__YOUR INSTRUCTIONS__
Only the pictures are to be left out; the listing itself is repeated exactly.

__INFORMATION SHOWN__
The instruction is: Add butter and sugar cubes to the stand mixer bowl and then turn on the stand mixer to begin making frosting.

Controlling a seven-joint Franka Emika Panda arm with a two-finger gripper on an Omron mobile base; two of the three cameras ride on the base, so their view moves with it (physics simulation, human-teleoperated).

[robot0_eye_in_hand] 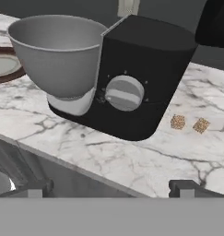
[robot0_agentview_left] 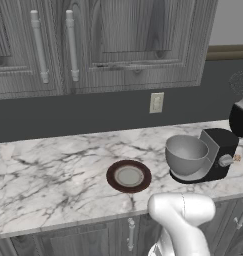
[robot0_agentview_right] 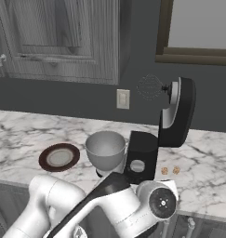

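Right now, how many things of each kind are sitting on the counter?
Stand mixer: 1
Mixer bowl: 1
Brown plate: 1
Sugar cubes: 2
Total: 5

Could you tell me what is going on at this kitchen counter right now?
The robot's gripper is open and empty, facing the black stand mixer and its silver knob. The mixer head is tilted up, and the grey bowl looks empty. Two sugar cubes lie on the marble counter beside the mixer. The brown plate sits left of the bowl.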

__RESPONSE FOR THIS EXERCISE__
The instruction is: Add butter and sugar cubes to the stand mixer bowl and then turn on the stand mixer to begin making frosting.

Controlling a seven-joint Franka Emika Panda arm with a two-finger gripper on an Omron mobile base; two of the three cameras ride on the base, so their view moves with it (physics simulation, human-teleoperated).

[robot0_eye_in_hand] 
[robot0_agentview_left] 
[robot0_agentview_right] 

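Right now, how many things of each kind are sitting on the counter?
Stand mixer: 1
Mixer bowl: 1
Brown plate: 1
Sugar cubes: 2
Total: 5

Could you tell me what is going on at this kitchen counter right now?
The robot's gripper is open and empty, facing the black stand mixer and its silver knob. The mixer head is tilted up, and the grey bowl looks empty. Two sugar cubes lie on the marble counter beside the mixer. The brown plate sits left of the bowl.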

The output is complete as shown.